A recent announcement by Angelina Jolie has brought attention to BRCA gene mutation again and the increased risk of developing breast and ovarian cancer. She announced her “double mastectomy” to minimize the risk of developing breast cancer in the future. In the near future, she will also announce removal of her ovaries to minimize the development of ovarian cancer.
Patients with BRCA mutation are at a greater risk for developing breast, ovarian, colon, pancreatic and prostate cancer. There are two main types of gene issues and include BRCA 1 and 2 type deletions. The risk of breast cancer can be up to 80% and ovarian cancer between 40-60% in BRCA 1 mutation carriers and slightly lower in BRCA 2 mutation carriers. Men can be carriers of BRCA gene deletion as well, but the risk of development of cancer in men is much lower than women for the same gene mutation.
BRCA is a tumor suppressor gene and when parts of this gene are deleted (missing or replaced), tumor cells can form and the genes can be activated to stimulate cancer development. The challenge with BRCA screening is cost and also the low probability of having the gene deletion which is estimated to be 1 in 500-1000 in the general population. Therefore, universal screening of women is not recommended, but when certain risk conditions are met, testing should be offered. These risk factors include but are not limited to having a family history of breast and/or ovarian cancer in more than one family member under age 50, men with breast cancer, having breast cancer in both breasts at the same time or presence of multiple family members with ovarian and breast cancer. It’s also important to know that in women with breast or ovarian cancer, the risk of having a genetic component is actually not more than 10%. In other words, 90% of ovarian and breast cancers are in fact not due to BRCA mutations.
Genetic testing of embryos for BRCA:
A common question is whether embryos should be tested for BRCA mutation in women undergoing In Vitro Fertilization (IVF) treatment. Whereas testing would identify those embryos with the gene disorder, practically the chances of finding embryos with the BRCA mutation are very low and therefore routine screening for BRCA gene mutation would not be recommended. This is in contract to women who are carriers of BRCA mutation who also have infertility. In such cases, embryos are already being created for the purpose of IVF treatment and testing should be strongly considered. Testing can be done through embryonic stem cells obtained from blastomere (Day 3 biopsy) or trophectoderm biopsy (Day 5 biopsy).
It would be useful to test embryos for the gene disorder and only transfer embryos that are free of BRCA mutation.

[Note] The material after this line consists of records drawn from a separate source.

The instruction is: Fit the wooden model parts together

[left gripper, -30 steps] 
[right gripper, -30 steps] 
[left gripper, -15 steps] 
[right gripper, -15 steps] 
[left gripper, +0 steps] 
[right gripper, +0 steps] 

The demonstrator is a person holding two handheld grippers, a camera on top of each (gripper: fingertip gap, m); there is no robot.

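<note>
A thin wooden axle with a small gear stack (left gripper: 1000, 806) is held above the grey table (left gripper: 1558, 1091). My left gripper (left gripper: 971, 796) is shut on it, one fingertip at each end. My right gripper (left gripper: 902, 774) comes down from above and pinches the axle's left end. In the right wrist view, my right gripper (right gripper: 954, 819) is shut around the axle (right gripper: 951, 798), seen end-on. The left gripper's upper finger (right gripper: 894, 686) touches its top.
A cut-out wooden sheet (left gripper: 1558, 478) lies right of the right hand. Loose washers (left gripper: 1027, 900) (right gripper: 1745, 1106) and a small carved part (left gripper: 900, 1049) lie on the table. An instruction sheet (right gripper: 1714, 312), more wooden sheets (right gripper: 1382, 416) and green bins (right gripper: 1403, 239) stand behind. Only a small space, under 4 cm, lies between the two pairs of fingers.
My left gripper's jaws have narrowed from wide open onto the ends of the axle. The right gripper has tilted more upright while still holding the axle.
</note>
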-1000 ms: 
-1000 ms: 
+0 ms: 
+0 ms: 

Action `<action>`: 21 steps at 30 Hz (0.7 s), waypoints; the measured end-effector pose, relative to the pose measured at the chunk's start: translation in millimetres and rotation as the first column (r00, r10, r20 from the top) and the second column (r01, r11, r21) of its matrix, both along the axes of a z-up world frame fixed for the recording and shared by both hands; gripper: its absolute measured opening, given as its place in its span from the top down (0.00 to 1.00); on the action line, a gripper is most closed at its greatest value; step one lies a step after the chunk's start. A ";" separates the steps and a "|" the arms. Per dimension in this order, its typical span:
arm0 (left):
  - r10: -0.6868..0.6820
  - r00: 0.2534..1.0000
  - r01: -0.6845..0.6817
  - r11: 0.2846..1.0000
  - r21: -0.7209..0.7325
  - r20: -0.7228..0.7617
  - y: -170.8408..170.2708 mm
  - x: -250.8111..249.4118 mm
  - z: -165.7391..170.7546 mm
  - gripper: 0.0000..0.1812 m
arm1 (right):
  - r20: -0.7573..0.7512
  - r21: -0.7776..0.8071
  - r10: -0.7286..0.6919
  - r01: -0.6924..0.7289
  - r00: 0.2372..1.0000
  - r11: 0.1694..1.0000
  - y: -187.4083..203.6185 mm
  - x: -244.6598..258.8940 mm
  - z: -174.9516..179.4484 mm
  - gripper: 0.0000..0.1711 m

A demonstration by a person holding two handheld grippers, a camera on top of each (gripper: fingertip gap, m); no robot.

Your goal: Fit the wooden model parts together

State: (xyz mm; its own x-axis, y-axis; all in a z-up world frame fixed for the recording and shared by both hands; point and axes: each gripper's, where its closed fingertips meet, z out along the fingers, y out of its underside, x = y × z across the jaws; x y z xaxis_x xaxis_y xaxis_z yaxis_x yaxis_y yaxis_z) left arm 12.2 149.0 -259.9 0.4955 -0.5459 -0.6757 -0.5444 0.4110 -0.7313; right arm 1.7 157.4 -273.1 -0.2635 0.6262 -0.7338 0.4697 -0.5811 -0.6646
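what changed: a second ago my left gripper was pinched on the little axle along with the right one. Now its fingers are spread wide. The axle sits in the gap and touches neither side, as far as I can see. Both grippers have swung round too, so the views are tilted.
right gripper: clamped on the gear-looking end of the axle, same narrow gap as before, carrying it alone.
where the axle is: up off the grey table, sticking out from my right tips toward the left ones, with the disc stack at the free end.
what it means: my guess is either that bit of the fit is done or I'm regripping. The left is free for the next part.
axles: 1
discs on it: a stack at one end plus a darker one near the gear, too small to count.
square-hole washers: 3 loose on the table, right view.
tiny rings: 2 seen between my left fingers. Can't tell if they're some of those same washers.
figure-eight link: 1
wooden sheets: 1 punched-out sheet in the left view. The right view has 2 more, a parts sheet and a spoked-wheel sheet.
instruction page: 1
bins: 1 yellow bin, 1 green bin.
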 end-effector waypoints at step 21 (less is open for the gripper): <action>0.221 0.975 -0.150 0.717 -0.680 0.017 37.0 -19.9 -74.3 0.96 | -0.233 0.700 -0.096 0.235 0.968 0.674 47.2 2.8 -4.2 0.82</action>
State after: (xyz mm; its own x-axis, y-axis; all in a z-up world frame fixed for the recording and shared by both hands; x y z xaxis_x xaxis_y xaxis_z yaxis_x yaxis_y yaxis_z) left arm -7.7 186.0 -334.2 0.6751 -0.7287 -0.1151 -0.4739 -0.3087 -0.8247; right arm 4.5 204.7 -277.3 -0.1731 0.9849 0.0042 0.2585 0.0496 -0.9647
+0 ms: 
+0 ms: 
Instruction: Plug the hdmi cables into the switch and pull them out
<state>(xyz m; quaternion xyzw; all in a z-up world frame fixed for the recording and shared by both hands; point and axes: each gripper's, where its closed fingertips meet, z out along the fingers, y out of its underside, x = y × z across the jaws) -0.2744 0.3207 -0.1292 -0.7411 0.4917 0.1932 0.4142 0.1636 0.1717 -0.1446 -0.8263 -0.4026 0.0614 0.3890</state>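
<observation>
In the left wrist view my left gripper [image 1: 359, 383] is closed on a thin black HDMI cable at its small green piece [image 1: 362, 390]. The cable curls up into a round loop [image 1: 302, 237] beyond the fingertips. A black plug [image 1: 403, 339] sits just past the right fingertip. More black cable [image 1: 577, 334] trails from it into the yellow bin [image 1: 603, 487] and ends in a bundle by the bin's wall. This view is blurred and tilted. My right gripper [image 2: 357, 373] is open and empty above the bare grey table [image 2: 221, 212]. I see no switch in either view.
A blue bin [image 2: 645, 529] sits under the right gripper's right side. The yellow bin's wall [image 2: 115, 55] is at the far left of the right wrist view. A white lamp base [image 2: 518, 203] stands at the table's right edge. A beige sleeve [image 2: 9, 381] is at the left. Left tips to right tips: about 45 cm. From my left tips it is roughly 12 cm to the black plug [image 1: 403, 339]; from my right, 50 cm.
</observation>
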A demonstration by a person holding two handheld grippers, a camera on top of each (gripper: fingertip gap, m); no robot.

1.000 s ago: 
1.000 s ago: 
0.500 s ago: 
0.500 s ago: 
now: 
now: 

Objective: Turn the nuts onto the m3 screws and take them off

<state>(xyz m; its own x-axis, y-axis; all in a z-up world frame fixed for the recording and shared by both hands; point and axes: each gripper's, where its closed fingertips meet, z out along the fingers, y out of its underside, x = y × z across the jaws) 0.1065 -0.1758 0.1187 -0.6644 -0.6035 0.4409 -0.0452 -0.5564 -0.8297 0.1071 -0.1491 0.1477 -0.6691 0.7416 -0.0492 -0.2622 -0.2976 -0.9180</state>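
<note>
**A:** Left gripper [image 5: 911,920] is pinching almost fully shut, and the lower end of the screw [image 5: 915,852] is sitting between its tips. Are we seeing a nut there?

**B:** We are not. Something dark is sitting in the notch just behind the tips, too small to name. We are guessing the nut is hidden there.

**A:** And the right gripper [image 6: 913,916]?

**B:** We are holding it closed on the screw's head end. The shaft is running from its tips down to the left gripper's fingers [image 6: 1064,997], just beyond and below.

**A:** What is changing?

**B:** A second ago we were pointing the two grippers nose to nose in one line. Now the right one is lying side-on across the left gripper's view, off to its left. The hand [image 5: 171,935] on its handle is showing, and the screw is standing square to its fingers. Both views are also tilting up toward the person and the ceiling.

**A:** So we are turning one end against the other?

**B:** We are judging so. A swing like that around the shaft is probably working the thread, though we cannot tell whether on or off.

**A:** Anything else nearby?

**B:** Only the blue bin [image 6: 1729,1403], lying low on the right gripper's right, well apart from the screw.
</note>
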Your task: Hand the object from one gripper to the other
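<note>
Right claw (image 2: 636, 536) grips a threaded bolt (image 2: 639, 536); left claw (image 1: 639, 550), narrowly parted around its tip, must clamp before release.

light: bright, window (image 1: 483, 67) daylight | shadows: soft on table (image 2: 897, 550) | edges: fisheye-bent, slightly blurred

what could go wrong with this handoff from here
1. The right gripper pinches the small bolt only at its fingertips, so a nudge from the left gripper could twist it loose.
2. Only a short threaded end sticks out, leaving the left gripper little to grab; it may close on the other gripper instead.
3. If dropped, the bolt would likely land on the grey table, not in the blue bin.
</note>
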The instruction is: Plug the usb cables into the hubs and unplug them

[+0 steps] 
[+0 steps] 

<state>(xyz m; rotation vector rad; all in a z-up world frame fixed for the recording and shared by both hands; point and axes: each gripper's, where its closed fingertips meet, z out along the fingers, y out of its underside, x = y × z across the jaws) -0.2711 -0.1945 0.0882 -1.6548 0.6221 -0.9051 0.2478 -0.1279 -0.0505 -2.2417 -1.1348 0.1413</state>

This would not only improve the chances of pregnancy within that transfer cycle, but also minimize the risk of the child carrying the gene, developing breast or ovarian cancer in the future.
Women who are considering egg freezing to preserve their reproductive potential who are also carriers of BRCA mutation should consider genetic testing of the eggs at the time of egg freezing. This can be done through polar body biopsy and screening the polar body for BRCA 1 and 2 mutations. Whereas this is not a part of routine practice with egg freezing, in women with BRCA mutation, it should be discussed as an additional option.
Patients diagnosed of breast cancer who desire future fertility should consider egg freezing regardless of BRCA mutation status. Egg freezing should ideally be done prior to starting chemotherapy, surgery or radiation therapy. Women who are in the reproductive years diagnosed with breast cancer should consult with a fertility specialist immediately and prior to initiating treatment, and regardless of the presence of BRCA mutation. The window of opportunity for preserving fertility prior to starting treatment should not be missed and all patients should be counseled appropriately.